ABOUT THIS EXERCISE> Retype each line exactly as it stands, beginning at the first line of the material and finishing with the line that contains "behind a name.".

══ MATERIAL PROVIDED

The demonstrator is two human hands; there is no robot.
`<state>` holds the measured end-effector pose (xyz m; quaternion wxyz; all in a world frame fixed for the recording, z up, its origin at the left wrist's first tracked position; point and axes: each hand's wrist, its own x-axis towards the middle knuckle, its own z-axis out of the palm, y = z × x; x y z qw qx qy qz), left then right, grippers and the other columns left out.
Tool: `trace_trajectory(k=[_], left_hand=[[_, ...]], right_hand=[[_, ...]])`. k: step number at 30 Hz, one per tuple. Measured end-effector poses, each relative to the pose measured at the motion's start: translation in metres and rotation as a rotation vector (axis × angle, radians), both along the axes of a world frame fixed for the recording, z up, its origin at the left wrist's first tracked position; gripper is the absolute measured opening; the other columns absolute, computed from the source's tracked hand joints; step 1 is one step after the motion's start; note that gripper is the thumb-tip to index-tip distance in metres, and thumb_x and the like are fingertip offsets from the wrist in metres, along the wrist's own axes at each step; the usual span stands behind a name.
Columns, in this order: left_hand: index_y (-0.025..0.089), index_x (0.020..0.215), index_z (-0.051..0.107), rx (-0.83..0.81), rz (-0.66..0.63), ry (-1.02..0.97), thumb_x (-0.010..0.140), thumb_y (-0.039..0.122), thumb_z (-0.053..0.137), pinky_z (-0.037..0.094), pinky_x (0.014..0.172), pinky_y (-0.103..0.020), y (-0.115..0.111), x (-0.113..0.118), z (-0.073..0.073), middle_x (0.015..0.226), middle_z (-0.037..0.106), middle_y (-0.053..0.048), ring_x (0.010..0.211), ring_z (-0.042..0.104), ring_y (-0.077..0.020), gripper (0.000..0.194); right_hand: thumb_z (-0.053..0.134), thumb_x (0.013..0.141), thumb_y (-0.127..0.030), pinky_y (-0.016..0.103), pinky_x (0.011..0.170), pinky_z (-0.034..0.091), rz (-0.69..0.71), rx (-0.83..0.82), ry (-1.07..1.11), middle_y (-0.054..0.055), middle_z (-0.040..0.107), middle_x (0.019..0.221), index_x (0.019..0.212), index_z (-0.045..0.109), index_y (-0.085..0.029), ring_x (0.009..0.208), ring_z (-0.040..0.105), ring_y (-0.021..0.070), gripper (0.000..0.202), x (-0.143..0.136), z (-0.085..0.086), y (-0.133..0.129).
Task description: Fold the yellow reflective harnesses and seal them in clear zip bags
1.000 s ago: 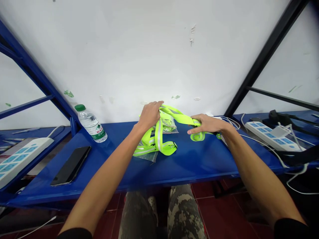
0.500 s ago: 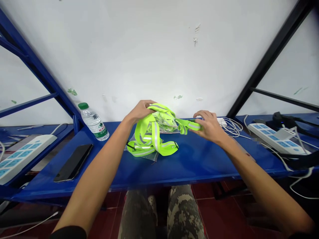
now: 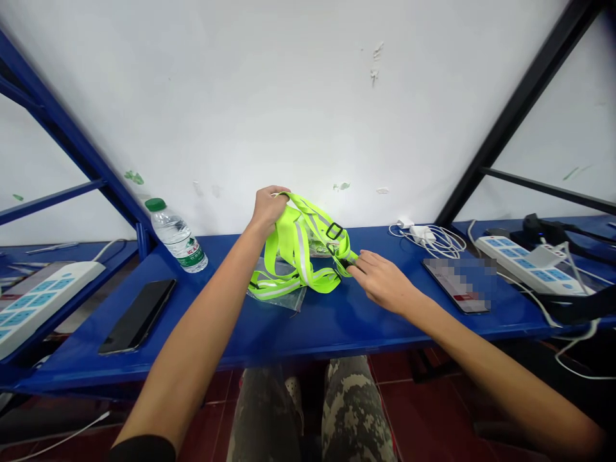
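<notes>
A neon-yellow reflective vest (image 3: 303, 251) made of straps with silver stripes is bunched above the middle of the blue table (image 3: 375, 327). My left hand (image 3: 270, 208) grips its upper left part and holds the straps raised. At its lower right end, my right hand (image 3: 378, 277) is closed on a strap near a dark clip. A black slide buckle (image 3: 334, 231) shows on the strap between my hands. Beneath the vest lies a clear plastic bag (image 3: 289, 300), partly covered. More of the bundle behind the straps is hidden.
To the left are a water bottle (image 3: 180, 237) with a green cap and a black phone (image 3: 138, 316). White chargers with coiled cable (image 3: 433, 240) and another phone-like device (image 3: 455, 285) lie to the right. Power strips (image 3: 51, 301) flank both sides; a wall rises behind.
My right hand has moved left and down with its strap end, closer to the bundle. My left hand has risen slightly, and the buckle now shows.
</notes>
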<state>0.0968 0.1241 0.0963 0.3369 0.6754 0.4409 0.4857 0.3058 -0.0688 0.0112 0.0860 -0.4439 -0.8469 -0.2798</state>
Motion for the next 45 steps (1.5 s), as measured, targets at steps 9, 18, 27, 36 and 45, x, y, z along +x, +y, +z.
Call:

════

ANSWER FOR THIS EXERCISE>
The demonstrator is two human hands; there is no robot.
`<state>` holds the measured end-effector pose (xyz m; quaternion wxyz; all in a world frame fixed for the recording, z up, its origin at the left wrist's first tracked position; point and axes: each hand's wrist, its own x-axis towards the middle knuckle, its own z-axis out of the palm, y = z × x; x y z qw qx qy qz), left then right, grippers and the other columns left out.
Tool: `trace_trajectory(k=[_], left_hand=[[_, ...]], right_hand=[[_, ...]])`. k: step number at 30 Hz, one per tuple. Measured end-effector poses, each relative to the pose measured at the motion's start: translation in metres and rotation as a rotation vector (axis × angle, radians), both along the axes of a world frame fixed for the recording, z up, its origin at the left wrist's first tracked position; gripper is the absolute measured opening; the other columns absolute, computed from the source's tracked hand joints; step 1 is one step after the motion's start; note that gripper is the thumb-tip to index-tip distance in metres, and thumb_x and the like are fingertip offsets from the wrist in metres, along the wrist's own axes at each step; the usual span stands behind a name.

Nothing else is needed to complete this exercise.